Some time around 1934, one could feel that bad times were coming. Fascism could already be felt in the air. After the unification of the Third Reich in 1938 (editor’s note: this is how the respondent refers to the German takeover of Austria), many Jews arrived in Banja Luka from Austria. My uncle Salomon Levi took in one of these families. They left all of their property behind in Vienna. I was still too young to fully understand their situation. But, unfortunately, the hard times soon befell me, too.

For the 1940-41 school year I was enrolled in Prijedor. During this school year I started to have problems because my history professor was a fascist sympathizer and he always humiliated and insulted me in front of the whole grade. I cried after almost every class with him. My three school friends: Sveta Popovic, Joca Stefanovic and Milan Markovic were a great consolation to me. They would tell me: “Don’t give in to him, hold your head up high, you are not going to let one fascist make you suffer.” I listened to them. And obviously, I remember their names to this day.

Numerus Klausus, a law which restricted the number of Jewish children who were able to go to school, had already been enacted. They carried this out especially rigorously with those boys and girls who were supposed to enroll in the higher grades of the gymnasium. At the teacher’s meeting the director of my school insisted that I be thrown out, but I was lucky because my physics, geography and literature professors lobbied for me to stay.
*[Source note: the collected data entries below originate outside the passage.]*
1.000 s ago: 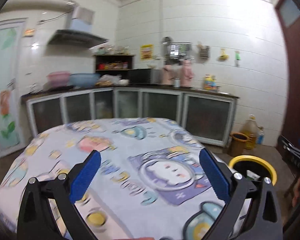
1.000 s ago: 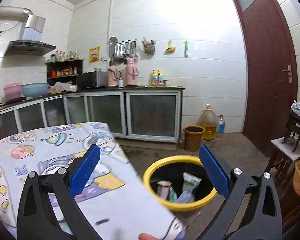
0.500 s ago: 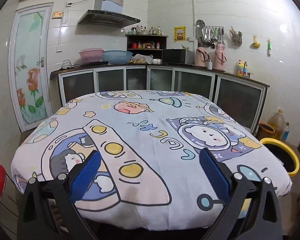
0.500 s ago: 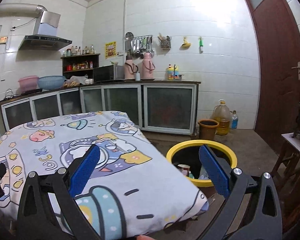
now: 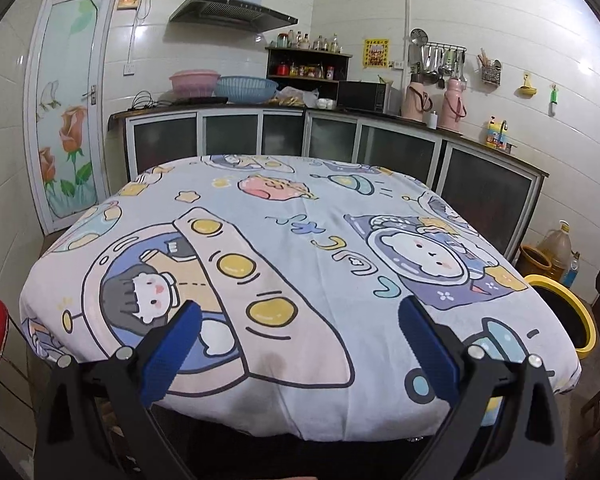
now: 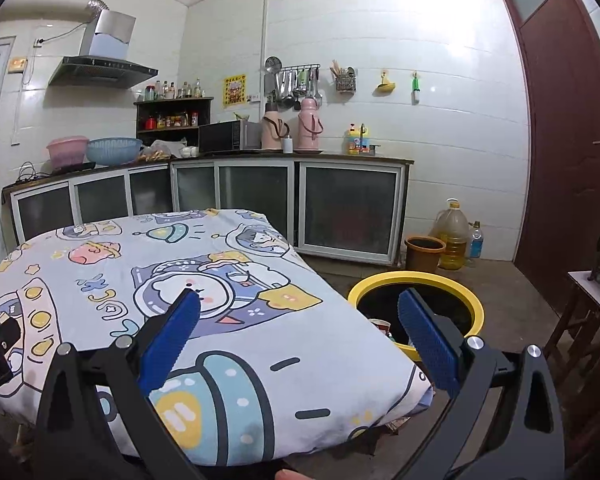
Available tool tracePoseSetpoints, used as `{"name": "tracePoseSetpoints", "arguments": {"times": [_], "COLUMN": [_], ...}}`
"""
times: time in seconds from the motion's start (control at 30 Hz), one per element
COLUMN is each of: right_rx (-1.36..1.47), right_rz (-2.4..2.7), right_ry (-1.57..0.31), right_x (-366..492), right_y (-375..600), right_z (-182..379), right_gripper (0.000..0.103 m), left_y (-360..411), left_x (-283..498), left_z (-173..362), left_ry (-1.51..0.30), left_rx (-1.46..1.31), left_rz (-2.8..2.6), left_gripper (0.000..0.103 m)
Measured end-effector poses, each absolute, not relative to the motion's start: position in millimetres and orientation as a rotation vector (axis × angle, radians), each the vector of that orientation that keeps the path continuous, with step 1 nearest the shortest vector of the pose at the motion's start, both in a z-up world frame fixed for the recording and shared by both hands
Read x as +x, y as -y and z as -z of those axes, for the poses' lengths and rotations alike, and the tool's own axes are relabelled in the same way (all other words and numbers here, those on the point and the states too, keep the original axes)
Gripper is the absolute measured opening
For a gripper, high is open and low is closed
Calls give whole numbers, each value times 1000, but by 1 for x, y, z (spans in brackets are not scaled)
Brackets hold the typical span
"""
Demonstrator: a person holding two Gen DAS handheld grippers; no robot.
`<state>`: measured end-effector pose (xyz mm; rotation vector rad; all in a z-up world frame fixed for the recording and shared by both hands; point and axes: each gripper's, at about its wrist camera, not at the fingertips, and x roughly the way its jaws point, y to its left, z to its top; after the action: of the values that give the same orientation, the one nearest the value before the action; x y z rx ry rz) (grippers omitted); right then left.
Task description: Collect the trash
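The yellow-rimmed trash bin (image 6: 416, 280) stands beside the cloth-covered counter (image 5: 300, 240); both grippers' jaws gape wide, empty.

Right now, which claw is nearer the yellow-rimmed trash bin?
Right. The right claw hangs over the table corner beside the yellow-rimmed trash bin; the left claw is farther along the table edge, the bin off to its right.

Yellow-rimmed trash bin (image 6: 416, 280) upright on floor beside table; trash inside
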<state>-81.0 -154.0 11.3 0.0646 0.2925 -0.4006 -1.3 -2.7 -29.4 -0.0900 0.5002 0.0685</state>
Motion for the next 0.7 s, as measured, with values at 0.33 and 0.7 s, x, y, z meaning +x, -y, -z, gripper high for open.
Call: {"name": "tracePoseSetpoints", "arguments": {"times": [0.33, 0.7], "right_rx": [56, 62], "right_rz": [379, 366], "right_ry": [-311, -332], "right_x": [-77, -74], "right_y": [149, 151], "right_z": [-7, -4], "right_gripper": [95, 95], "left_y": [3, 6], "left_x": [3, 3], "left_z": [33, 33], "left_ry": [-524, -529], "left_rx": [-88, -81], "left_rz": [-62, -56], "left_gripper": [95, 95]}}
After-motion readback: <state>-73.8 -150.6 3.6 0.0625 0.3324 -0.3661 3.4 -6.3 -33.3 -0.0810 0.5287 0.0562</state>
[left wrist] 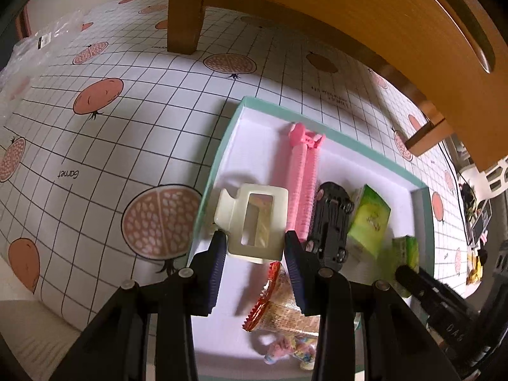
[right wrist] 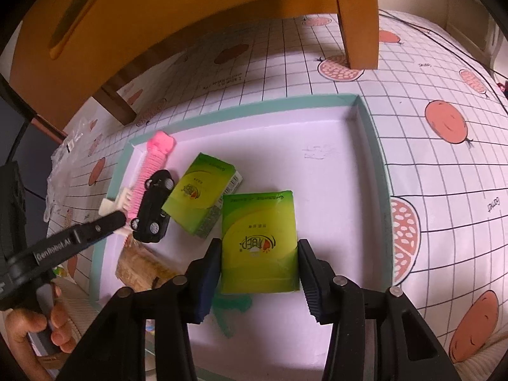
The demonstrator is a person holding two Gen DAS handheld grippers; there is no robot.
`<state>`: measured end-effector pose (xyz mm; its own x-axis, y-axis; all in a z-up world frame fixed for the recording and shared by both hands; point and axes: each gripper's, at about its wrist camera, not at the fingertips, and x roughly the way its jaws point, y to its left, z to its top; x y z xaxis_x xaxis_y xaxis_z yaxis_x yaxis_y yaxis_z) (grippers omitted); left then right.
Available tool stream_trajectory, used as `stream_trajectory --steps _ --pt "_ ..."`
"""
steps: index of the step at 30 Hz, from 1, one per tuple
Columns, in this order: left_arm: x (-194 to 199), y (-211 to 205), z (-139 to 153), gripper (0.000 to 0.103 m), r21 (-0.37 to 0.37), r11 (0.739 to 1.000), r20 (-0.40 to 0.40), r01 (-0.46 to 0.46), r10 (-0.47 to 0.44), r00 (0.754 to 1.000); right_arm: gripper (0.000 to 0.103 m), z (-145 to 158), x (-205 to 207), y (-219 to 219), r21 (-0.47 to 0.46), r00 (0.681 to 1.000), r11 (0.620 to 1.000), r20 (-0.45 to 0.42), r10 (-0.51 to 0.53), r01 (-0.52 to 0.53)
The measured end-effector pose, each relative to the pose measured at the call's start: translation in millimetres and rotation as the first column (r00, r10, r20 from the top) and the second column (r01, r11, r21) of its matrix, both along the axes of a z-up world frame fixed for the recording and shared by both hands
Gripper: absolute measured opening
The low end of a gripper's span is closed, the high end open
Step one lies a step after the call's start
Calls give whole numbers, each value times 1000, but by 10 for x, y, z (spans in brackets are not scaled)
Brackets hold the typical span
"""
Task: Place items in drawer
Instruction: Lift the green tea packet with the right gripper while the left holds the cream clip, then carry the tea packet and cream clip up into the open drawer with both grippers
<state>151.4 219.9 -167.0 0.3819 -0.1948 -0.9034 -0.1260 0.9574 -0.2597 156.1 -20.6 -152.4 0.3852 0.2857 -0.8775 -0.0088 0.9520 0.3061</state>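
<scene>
- Working over a teal-rimmed tray with a white floor, filling most of both views; it sits on a pomegranate-print grid cloth covering the surface. Orange wooden furniture looms along the top of frame, with a slot handle at upper right in the left view — probably the drawer, can't confirm.
- Right gripper: both pads flush on the sides of a green packet, lower centre of the right view. Reads as a pinch on it. A second green packet lies up-left, corner just beside the held one.
- Left gripper: jaws around a cream clip at centre of the left view, pads at its edges; looks gripped.
- Small stuff: pink comb-like clip and black toy car right of the cream clip, touching each other; snack wrapper under the left gripper.
- Advice: lift both straight up before moving sideways, to clear the rim. Watch the car and the neighbouring packet, both close enough to get dragged. Packet looks soft, so don't squeeze harder.
</scene>
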Motion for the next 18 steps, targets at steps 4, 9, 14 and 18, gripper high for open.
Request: stream_trajectory --steps 4,9,14,18 --pt "-63 29 61 39 -2 1000 13 -6 6 1000 49 106 -69 -7 -10 1000 1000 28 4 -3" --pt "-132 48 179 39 -14 1000 37 -11 11 999 49 238 -139 -25 -6 999 1000 52 2 -1" --pt "-226 50 440 38 -39 999 89 -4 8 996 49 461 -202 -7 1 995 1000 97 3 -4" --pt "-265 80 774 37 -71 997 167 1 11 986 49 756 -259 27 6 986 1000 166 14 -15"
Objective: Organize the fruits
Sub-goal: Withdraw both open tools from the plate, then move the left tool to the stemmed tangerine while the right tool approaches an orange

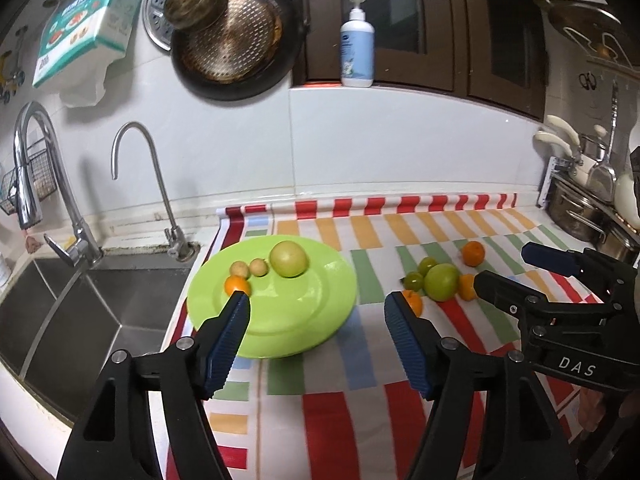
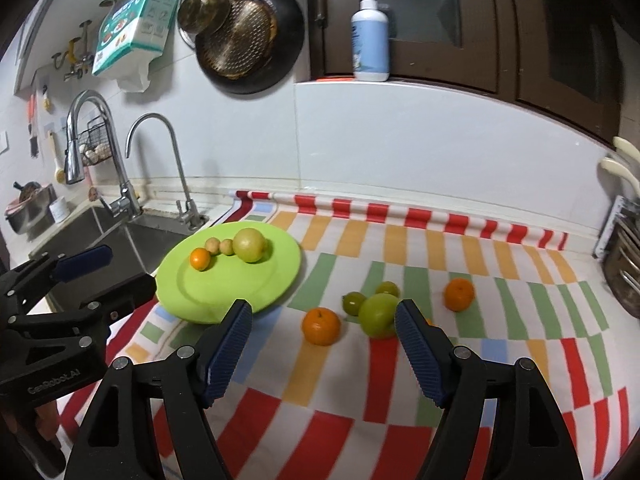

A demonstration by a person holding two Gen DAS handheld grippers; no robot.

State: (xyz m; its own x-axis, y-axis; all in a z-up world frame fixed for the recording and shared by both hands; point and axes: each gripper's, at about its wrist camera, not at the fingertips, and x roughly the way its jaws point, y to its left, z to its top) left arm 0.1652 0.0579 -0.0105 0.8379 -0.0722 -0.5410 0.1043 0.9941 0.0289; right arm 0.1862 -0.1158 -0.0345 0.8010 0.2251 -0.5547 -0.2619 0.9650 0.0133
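Observation:
A lime green plate (image 1: 300,312) (image 2: 224,284) lies on the striped cloth by the sink. It bears a small orange (image 1: 236,284) (image 2: 200,259), two small tan fruits (image 1: 258,267) and a big yellow-green fruit (image 1: 289,259) (image 2: 250,245). To its right on the cloth lie a large green fruit (image 1: 441,282) (image 2: 378,314), two small green ones (image 2: 354,302), and three oranges (image 1: 473,253) (image 2: 321,326). My left gripper (image 1: 318,304) (image 2: 130,270) hovers open and empty above the plate's near edge. My right gripper (image 2: 322,310) (image 1: 502,264) hovers open and empty in front of the loose fruits.
A steel sink (image 1: 80,312) with two faucets (image 1: 148,184) lies left of the plate. Pans (image 1: 236,40) hang on the wall and a pump bottle (image 1: 357,46) stands on the sill. Steel pots (image 1: 580,212) stand at the far right. The striped cloth (image 2: 328,420) covers the counter.

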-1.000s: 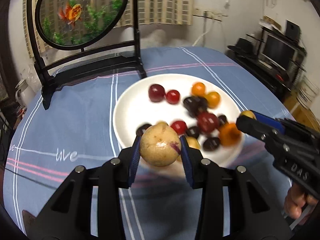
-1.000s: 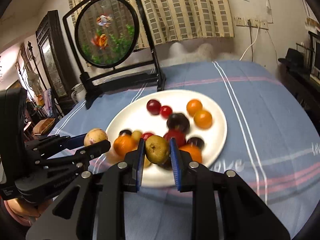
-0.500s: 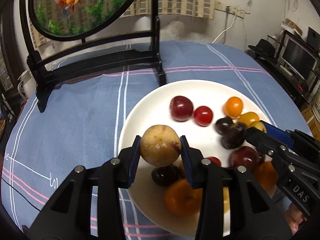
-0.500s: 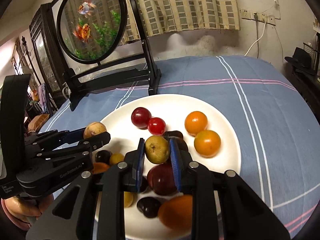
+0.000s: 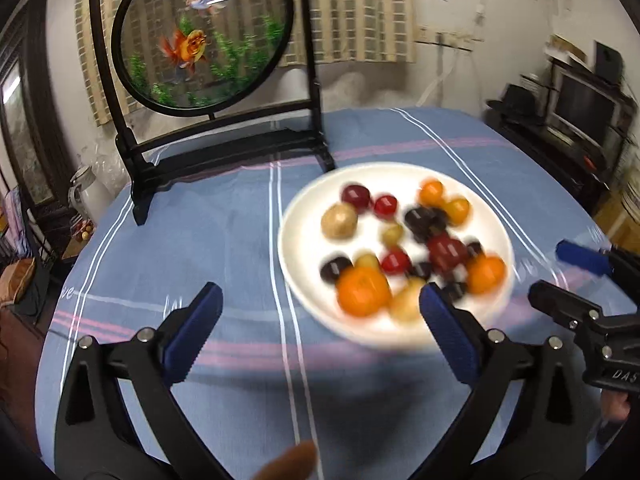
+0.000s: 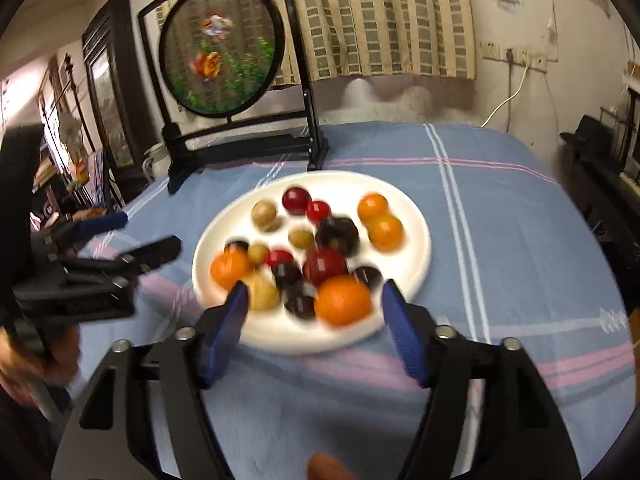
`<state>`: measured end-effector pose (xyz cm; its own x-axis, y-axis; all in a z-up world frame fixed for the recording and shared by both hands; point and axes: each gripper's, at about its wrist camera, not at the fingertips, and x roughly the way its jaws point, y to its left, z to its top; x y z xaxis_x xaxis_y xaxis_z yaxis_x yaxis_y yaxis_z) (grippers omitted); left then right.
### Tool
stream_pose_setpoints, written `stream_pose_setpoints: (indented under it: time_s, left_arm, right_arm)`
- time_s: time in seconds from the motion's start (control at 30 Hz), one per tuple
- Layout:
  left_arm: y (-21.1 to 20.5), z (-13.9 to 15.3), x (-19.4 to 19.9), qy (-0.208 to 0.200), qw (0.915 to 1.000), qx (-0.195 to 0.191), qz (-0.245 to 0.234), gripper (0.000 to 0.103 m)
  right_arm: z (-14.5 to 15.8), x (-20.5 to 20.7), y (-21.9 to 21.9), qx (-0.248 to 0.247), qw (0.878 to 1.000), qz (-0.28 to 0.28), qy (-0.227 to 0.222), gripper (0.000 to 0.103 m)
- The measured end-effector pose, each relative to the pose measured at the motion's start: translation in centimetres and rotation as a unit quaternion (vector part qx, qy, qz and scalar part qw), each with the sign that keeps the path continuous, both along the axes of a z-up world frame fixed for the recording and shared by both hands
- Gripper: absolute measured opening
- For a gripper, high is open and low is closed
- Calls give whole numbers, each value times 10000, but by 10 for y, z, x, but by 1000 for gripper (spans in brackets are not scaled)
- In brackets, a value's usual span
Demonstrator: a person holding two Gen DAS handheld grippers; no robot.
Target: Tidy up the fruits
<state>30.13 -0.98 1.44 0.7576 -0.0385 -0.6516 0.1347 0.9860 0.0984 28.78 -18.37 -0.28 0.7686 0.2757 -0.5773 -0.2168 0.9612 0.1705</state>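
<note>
Both grippers let go, fruit on the plate

From the left wrist, the left gripper (image 5: 320, 312) was wide apart with nothing in it, and the tan fruit (image 5: 339, 221) sat on the white plate (image 5: 298, 204) (a bit blurry). From the right wrist, the right gripper (image 6: 314, 318) was wide apart and bare too, and the small green fruit (image 6: 301, 237) lay mid-plate on the blue cloth (image 6: 500, 240).

Checked curtain (image 6: 360, 20) over the window, white wall (image 6: 520, 12), dark television cabinet (image 5: 580, 120), dim indoor light
</note>
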Motion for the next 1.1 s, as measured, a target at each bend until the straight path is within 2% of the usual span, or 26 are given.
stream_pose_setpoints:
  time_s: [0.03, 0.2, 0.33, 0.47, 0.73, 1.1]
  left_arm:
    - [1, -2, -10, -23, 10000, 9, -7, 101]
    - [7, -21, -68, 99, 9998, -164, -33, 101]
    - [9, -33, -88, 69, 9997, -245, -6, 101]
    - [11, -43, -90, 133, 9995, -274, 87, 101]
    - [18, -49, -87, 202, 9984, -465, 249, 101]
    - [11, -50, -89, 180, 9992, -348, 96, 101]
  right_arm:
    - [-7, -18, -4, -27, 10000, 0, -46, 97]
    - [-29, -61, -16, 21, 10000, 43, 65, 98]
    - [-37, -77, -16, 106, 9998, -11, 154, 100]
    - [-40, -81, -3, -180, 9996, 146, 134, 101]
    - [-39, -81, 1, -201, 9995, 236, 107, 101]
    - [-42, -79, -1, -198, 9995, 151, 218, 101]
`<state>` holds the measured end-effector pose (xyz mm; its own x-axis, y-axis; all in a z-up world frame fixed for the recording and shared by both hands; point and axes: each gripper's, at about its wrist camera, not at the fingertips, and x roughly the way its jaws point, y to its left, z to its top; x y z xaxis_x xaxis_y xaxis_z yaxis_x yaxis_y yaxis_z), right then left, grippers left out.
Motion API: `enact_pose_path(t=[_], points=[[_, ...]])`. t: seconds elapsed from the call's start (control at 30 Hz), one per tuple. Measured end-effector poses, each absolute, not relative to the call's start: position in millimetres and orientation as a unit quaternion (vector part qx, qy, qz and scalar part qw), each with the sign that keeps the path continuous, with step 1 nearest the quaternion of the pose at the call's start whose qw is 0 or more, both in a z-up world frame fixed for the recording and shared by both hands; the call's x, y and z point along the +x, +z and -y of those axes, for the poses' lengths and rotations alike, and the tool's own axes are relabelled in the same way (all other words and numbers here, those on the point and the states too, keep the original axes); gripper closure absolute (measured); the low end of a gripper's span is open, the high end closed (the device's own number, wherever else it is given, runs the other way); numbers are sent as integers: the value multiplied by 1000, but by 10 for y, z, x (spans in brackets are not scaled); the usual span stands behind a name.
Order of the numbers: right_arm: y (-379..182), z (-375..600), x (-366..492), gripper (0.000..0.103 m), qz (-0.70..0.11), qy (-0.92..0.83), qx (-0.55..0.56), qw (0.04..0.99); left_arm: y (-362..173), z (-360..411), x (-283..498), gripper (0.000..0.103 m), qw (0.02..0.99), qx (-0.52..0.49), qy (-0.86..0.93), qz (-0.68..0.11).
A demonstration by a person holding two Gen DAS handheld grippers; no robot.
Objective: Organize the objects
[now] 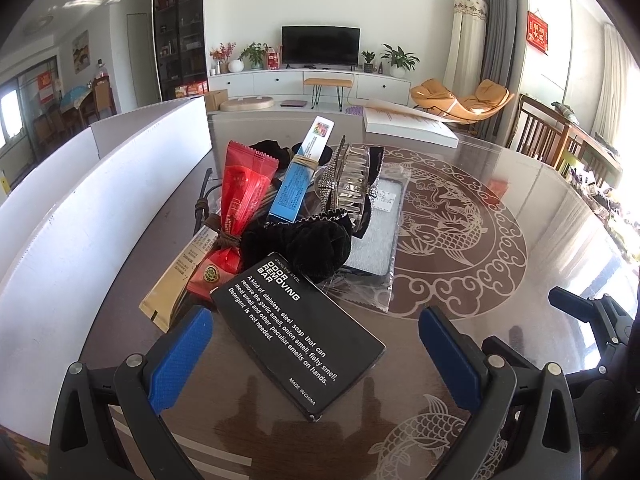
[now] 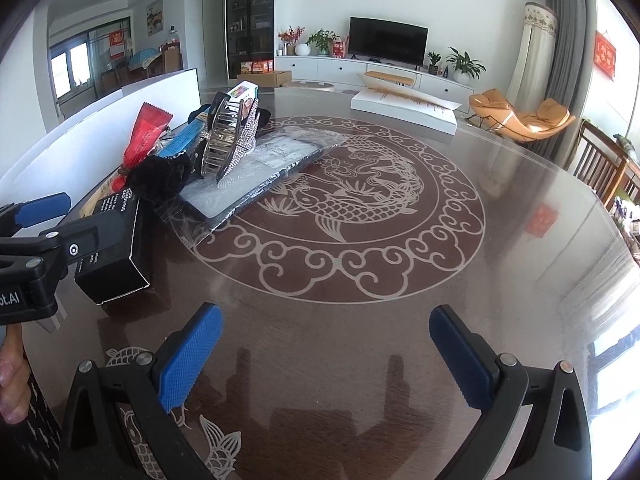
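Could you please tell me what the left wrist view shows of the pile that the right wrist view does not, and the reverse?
Only the left wrist view shows the printed top of the black odor removing bar box and the beige sachet. Only the right wrist view shows the box's side face and a hand at the left edge. Both show the red packet, the black scrunchie, the silver hair claw, and open grippers, left gripper, right gripper, holding nothing.

Black gripper (image 1: 314, 350), blue ribbed pads (image 1: 180, 356)
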<state>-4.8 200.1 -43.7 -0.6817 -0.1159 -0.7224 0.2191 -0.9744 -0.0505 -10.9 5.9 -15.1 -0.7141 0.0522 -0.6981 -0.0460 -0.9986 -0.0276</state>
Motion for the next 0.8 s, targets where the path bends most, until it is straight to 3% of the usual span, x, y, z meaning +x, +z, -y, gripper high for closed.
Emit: enact_pose_path(t=[0.8], points=[[-531, -2011, -159, 0, -62, -903, 416, 87, -176, -31, -135, 0, 31, -387, 922, 17]])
Their argument was that it would be better to dismiss a younger student who had time to transfer to some trade school rather than me. In the end they did not throw me out. I learned about this incident later on during the war when I met one my professors in the partisans.

At the age of 19, Rahela joined the Communist partisans to fight against the Germans. Photo above right is of her and her younger brother Moric, who actually had his bar mitzvah in the partisans.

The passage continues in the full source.